Jack Sparrow’s existential journey in The Locker was uninspired and more awkwardly odd than either amusing or insightful. Calipso’s entire storyline apparently only served to give the final battle a helluva CG storm that did nothing but make it even harder to follow the action as a viewer. Davey Jones, who in Dead Man’s Chest was at least an interesting character study, is reduced to some kind of hapless henchman and his death is meaningless and completely anti-climatic. His character is completely static in this movie, like a passing villain on an episode of The Disney Afternoon. What was the point of putting him and Calipso on an intercept course if they weren’t going to do anything with it? With either of them. Why was Calipso imprisoned in the first place by a bunch of crazy pirates? Why was she then released? What purpose did she actually serve in the plot other than to be walking, talking exposition and a bit of moody rain?
Why wasn’t Jack’s piece of nine his hat? I mean, come on obvious. He’s been chasing that hat around since the beginning of the first movie… what better way to tie in this constant need to make sure he has his hat with an actual point? It should have been his hat, just like it was whats-his-name’s eye. For God sakes, could Disney get nothing right?

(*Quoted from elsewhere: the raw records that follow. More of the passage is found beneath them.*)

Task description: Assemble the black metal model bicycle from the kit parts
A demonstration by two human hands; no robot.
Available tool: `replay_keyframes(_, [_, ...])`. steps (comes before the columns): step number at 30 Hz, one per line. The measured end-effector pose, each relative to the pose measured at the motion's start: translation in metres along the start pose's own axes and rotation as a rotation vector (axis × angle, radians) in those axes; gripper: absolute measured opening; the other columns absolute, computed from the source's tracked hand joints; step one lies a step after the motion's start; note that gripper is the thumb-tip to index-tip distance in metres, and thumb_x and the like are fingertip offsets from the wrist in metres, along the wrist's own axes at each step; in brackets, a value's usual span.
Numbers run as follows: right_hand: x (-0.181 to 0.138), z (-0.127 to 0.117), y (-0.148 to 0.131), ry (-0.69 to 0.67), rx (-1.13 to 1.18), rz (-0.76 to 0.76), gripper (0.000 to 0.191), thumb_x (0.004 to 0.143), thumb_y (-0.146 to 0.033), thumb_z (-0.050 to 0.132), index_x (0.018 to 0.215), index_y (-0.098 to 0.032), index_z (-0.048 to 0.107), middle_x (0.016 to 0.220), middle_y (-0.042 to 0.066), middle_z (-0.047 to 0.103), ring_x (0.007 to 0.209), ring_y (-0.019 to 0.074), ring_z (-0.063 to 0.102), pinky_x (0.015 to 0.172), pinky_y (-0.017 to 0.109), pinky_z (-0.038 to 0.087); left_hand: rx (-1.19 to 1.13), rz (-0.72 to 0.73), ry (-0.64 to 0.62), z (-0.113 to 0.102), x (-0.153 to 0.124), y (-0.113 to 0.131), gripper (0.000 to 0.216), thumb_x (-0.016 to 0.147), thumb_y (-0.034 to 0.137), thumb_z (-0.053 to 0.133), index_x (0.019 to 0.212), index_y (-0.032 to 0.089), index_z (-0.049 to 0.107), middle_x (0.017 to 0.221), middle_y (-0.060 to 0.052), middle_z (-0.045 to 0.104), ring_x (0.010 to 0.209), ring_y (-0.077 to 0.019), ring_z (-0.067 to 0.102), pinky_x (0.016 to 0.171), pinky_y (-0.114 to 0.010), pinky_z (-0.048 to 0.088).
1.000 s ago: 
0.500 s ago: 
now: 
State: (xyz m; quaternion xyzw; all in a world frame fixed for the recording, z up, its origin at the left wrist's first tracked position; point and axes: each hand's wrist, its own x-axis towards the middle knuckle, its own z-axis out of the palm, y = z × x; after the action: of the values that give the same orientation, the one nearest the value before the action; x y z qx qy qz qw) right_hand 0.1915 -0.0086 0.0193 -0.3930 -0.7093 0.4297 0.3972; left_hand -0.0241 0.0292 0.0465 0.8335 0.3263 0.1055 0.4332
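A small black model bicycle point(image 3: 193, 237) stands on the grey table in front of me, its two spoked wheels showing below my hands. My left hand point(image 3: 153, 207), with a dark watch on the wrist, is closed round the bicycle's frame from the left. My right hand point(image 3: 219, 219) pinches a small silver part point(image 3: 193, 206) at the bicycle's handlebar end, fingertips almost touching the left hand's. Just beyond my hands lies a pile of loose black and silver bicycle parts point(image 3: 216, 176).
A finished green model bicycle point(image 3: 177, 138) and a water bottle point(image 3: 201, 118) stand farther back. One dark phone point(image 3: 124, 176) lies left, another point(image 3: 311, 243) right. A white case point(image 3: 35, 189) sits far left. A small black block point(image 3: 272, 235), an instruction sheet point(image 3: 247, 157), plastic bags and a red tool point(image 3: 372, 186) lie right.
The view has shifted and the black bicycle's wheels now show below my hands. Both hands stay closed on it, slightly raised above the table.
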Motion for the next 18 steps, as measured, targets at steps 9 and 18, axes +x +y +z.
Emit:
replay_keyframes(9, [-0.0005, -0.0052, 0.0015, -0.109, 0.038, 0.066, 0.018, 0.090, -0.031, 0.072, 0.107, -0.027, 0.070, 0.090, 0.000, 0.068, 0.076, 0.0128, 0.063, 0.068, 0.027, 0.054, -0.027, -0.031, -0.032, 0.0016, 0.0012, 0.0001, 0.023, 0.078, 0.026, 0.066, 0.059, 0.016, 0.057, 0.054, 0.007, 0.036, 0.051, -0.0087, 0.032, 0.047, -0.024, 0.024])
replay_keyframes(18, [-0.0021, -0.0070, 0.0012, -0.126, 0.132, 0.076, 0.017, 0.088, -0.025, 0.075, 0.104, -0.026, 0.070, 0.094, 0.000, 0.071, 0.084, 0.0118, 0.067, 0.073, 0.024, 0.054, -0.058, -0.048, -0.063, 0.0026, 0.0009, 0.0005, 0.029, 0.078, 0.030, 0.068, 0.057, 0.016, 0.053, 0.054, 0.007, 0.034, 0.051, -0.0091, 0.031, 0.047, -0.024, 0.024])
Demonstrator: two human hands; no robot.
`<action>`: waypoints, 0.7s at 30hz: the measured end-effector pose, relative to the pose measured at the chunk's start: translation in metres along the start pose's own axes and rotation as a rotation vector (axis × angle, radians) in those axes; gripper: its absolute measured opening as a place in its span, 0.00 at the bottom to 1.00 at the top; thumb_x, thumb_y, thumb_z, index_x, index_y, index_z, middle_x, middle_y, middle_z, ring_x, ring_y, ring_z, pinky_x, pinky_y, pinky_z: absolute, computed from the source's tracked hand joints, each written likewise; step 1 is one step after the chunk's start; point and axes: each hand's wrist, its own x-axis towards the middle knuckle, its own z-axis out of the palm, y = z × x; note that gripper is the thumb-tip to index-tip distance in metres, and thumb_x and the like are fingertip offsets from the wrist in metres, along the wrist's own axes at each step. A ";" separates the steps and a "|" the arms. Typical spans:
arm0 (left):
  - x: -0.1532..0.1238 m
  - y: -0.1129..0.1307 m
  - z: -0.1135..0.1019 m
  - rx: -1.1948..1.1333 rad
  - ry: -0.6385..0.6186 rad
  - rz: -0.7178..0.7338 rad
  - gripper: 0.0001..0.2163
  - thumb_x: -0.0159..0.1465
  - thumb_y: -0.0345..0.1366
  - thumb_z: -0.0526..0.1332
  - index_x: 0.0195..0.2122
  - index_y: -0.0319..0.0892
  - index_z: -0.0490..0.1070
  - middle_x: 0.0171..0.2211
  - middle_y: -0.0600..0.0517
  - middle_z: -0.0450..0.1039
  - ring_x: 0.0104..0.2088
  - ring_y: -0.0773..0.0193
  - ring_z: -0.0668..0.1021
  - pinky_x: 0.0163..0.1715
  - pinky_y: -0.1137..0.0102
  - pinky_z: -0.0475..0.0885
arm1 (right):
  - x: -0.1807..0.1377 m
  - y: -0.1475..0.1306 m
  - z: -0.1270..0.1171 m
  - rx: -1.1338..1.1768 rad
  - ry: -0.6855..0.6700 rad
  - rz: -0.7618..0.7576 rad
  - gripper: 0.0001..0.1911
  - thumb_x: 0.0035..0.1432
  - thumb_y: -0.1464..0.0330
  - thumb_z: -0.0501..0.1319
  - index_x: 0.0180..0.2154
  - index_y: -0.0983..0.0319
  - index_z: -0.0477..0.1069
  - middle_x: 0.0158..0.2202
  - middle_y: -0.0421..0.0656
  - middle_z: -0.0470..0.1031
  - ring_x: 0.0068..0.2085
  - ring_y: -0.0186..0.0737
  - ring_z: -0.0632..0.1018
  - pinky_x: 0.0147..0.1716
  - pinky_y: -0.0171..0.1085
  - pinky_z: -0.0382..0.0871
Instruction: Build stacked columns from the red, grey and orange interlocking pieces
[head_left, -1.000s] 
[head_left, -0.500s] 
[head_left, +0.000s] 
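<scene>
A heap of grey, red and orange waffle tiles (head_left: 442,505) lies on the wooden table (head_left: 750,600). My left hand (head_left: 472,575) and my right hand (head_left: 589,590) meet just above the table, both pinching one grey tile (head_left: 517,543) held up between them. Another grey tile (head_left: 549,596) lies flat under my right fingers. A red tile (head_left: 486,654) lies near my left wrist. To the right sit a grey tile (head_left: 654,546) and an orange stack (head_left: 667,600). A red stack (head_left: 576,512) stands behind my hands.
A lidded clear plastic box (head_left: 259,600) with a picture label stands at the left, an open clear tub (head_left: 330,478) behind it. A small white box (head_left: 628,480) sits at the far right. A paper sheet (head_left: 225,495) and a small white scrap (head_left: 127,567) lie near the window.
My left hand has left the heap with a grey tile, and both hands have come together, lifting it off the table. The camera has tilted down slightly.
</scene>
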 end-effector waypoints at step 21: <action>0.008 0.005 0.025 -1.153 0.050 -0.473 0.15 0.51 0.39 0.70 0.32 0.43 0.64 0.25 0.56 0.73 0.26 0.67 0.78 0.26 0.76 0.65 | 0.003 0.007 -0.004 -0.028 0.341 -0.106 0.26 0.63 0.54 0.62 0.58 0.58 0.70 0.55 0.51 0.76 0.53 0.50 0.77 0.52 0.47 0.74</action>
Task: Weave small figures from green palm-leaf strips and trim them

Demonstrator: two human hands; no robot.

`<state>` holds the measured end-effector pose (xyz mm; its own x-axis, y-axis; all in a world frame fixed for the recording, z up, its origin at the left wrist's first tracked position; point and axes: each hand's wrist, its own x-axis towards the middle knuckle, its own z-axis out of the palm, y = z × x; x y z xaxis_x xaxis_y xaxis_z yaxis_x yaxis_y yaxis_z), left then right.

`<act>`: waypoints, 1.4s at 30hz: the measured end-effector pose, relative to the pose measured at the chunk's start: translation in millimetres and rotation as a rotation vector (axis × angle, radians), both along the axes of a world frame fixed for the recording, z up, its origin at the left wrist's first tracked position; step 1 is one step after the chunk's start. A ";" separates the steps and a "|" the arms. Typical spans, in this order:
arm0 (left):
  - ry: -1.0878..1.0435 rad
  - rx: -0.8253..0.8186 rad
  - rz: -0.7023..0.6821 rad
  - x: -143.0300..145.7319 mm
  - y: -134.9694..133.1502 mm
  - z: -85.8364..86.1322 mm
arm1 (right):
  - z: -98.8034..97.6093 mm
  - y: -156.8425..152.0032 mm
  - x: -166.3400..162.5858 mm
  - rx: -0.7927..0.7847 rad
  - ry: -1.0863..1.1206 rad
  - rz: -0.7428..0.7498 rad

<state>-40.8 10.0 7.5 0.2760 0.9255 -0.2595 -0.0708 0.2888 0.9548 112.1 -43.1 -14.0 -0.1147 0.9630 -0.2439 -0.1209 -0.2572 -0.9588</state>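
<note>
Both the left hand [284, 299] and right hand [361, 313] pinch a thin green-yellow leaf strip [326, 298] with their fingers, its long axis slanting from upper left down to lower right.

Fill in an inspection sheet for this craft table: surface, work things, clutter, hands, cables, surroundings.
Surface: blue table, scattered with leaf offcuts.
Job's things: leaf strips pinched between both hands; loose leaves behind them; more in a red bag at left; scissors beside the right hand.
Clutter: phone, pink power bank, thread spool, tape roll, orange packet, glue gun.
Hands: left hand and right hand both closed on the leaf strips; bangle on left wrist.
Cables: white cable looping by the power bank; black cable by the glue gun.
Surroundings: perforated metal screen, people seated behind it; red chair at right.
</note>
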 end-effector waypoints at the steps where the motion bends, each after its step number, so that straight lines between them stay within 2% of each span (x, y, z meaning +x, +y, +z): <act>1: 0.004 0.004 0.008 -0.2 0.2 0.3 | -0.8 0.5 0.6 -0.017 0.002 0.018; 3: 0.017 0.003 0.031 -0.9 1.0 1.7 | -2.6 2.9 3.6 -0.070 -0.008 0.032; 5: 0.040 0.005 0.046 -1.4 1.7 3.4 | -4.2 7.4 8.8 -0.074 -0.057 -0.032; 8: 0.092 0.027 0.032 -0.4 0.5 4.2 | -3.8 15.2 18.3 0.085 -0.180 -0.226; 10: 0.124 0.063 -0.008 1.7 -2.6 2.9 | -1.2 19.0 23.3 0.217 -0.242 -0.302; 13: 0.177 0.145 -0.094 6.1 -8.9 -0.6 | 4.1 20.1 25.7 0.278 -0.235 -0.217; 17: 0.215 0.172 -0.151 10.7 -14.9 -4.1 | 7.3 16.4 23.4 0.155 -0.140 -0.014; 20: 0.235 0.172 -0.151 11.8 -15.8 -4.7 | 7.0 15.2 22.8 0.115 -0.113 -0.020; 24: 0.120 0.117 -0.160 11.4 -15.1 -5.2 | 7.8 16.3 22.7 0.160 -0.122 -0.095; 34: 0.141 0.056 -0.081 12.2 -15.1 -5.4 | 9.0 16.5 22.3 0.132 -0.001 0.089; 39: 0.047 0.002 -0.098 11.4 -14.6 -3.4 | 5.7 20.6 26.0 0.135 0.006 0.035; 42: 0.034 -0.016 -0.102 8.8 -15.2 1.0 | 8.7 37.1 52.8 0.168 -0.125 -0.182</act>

And why the hell did Jack’s versions of himself follow him out of Davey Jones’ locker? I get they thought it would be funny. It was… not. It was strange and confusing and made Jack less of the character he was. The original Jack Sparrow was eccentric. This movie made him an animated caricature. Roger Rabbit in a pirate costume.
The writing and pre-conception of this movie was pitiful. I left the theatre completely unfulfilled and feeling like I’d been cheated out of eleven dollars. I don’t understand how Hollywood can constantly believe that people won’t notice poor writing if they put enough special effects in. People don’t go to these kinds of movies just to be impressed by wacky monsters and ships circling each other in a whirlpool, they go for a good story. You’ve got to give them that at least or all you’ve got is the window dressing sitting in a heap in the middle of the room.
Spiderman and Pirates. What a disappointing beginning for this summer’s lineup.